I still get 17:36:07 - LiteLLM Router:INFO: litellm.acompletion(model=together_ai/Qwen/Qwen1.5-14B-Chat) Exception Request timed out.

(also btw the timeout time is not 3 seconds as requested, it takes up to 10 seconds before giving the time out error)

krrishdholakia commented 7 months ago

thanks for raising this @netapy i'll test this on our my end and revert back with a fix for both acompletion + router

netapy commented 5 months ago

Any progress on this issue ? :)

krrishdholakia commented 5 months ago

Hey @netapy just tested your code.
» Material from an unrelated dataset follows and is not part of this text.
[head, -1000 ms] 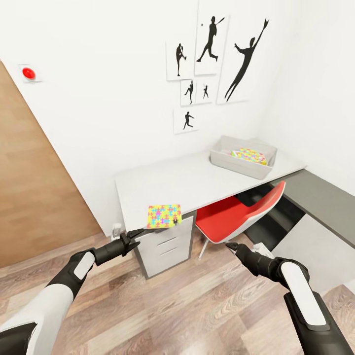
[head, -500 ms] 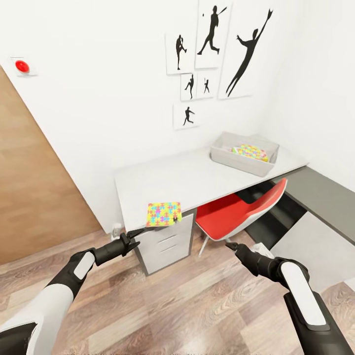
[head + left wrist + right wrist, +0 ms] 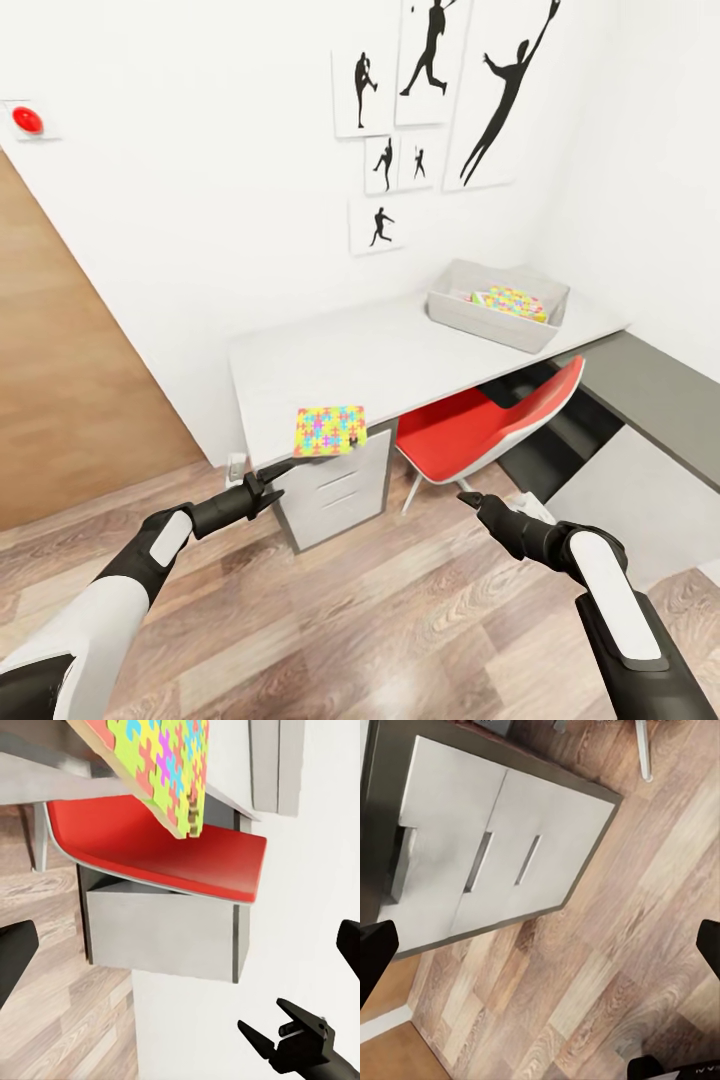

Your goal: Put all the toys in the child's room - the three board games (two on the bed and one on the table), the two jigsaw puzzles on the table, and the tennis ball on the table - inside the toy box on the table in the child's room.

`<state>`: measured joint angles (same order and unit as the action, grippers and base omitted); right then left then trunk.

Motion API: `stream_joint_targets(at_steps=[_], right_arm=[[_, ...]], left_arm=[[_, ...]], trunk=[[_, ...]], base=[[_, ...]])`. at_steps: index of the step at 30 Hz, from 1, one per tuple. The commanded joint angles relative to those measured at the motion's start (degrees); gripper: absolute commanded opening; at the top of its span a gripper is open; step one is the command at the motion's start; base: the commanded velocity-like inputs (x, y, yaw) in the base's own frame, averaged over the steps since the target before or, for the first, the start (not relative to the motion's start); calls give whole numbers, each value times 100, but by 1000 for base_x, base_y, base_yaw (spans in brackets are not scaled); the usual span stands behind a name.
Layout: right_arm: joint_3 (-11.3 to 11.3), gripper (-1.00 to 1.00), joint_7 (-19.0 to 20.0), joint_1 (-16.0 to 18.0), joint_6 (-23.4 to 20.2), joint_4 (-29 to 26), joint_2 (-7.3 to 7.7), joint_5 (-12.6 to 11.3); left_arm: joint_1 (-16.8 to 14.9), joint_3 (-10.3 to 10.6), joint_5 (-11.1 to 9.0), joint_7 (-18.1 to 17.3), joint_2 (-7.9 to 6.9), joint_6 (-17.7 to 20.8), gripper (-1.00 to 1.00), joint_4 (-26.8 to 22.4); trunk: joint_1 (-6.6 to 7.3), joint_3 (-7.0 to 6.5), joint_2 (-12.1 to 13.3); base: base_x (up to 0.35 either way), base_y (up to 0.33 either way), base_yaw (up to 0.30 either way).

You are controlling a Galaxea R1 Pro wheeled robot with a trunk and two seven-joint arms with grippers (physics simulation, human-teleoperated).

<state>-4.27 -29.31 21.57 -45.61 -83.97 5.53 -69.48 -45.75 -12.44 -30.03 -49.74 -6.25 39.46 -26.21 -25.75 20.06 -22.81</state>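
Observation:
A jigsaw puzzle (image 3: 330,430) of yellow, pink, green and blue pieces lies on the near corner of the pale grey table (image 3: 390,355), overhanging its edge; the left wrist view looks at this puzzle (image 3: 169,765) from below. At the table's far end stands the light grey toy box (image 3: 497,318), with another multicoloured flat square (image 3: 512,302) inside it. My left gripper (image 3: 280,478) hangs open just below and in front of the puzzle, not touching it. Over the floor near the chair my right gripper (image 3: 468,498) is open and holds nothing.
A red chair (image 3: 490,425) is tucked under the table beside the drawer unit (image 3: 335,495). The dark grey desk section (image 3: 660,395) runs along the right wall. A wooden door (image 3: 70,380) stands at left. Wood-plank floor (image 3: 380,620) lies below both arms.
The whole picture has shifted slightly, so the camera has moved and the table sits a little higher in view. Both arms keep their pose and both grippers stay open.

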Motion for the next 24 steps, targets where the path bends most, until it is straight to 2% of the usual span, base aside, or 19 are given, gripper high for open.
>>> stream_joint_targets(at_steps=[1, 8, 24], right_arm=[[-3, 100, -57, 5, -13, -6, 1, -62], [10, 100, -57, 5, -10, -6, 1, -65], [26, 100, -57, 4, -4, 92, 0, 0]], left_arm=[[-4, -13, -11, -9, 1, 35, 100, 2], [-4, -13, -11, -9, 1, 35, 100, 2], [-4, -13, -11, -9, 1, 35, 100, 2]], trunk=[[-4, 16, -11], [-4, 29, -11], [-4, 30, -11]], base=[[114, -102, 0], [119, -93, 0], [86, -4, 0]])
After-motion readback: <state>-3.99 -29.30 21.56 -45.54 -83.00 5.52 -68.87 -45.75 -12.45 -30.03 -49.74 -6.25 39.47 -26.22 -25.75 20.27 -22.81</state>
There's a mistake there

fallbacks=["azure/gpt-35-turbo"]

you need to set fallbacks like this:

fallbacks=[{"together_ai_model": ["azure-model"]}]
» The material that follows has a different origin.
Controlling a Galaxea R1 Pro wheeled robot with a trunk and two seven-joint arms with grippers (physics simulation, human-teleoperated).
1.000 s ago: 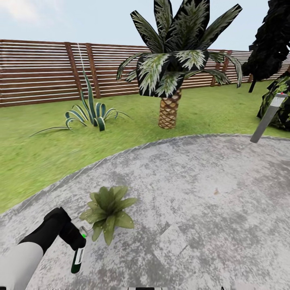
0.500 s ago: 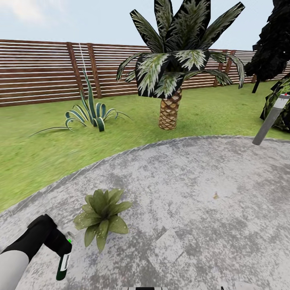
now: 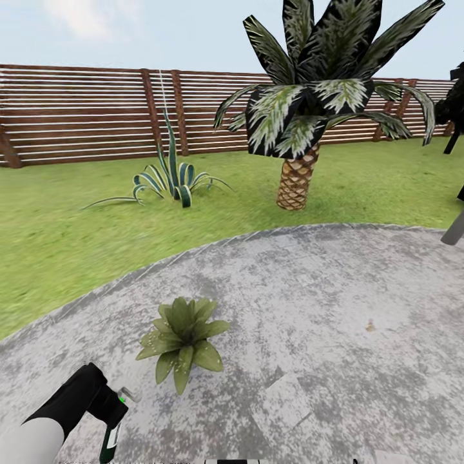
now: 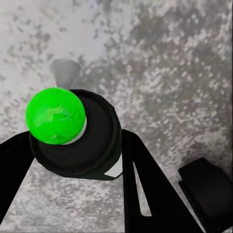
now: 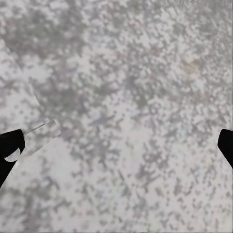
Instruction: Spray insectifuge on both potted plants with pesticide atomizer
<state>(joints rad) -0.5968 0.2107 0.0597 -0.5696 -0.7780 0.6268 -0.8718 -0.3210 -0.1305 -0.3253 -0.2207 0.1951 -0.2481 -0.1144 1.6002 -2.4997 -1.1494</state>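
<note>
One potted plant (image 3: 182,335), a low rosette of pointed speckled leaves, stands on the grey paved patio (image 3: 309,303). My left gripper (image 3: 108,412) hangs low beside it, nearer the patio's edge and nearer to me, clear of the leaves. It is shut on the pesticide atomizer (image 3: 111,439), a dark green bottle tilted toward me, with its grey spray head (image 3: 126,394) nearest the plant. In the left wrist view the black fingers (image 4: 145,189) clamp the dark bottle (image 4: 92,145), which carries a bright green knob (image 4: 55,115). My right gripper (image 5: 116,145) is open over bare paving.
Lawn (image 3: 58,245) rings the patio. A striped agave (image 3: 171,180) and a palm tree (image 3: 298,174) stand on the grass in front of a brown slat fence (image 3: 77,109). A grey bollard lamp (image 3: 454,229) leans in at the right edge.
The whole view has shifted right, so the camera has turned left. My left gripper with the atomizer has drawn back and lower, slightly farther from the potted plant.
</note>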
I just tested this code, and can confirm it works:

Screenshot

Screenshot 2024-04-04 at 6 58 13 AM

Code

from litellm import Router 

model_list = [
    {
        "model_name": "azure-model",
        "litellm_params": {
            "model": "azure/chatgpt-v-2",
            "api_key": os.getenv("AZURE_API_KEY"),
            "api_version": os.getenv("AZURE_API_VERSION"),
            "api_base": os.getenv("AZURE_API_BASE")
        },
    },
    {
        "model_name": "together_ai_model",
        "litellm_params": {
            "model": "together_ai/Qwen/Qwen1.5-14B-Chat",
            "api_key": "bad-key",
        },
    }
]

router = Router(model_list=model_list,
                fallbacks=[{"together_ai_model": ["azure-model"]}],
                set_verbose=True,
                num_retries=0,
                timeout=3)

response = await router.acompletion(
                model="together_ai_model",  
                temperature=0.24,
                messages=[{'role': 'user', 'content': "Hey how's it going?"}],
                stream=False,
                timeout=3,
                max_retries=0
            )
netapy commented 5 months ago

Gotcha thanks @krrishdholakia

It means however that the documentation is incorrect or there's a bug : https://litellm.vercel.app/docs/completion/reliable_completions#switch-models

That doesn't work, but would actually be more practical to not have to use a router. Each completion requests should be able to have its own fallbacks defined as simple strings without a router.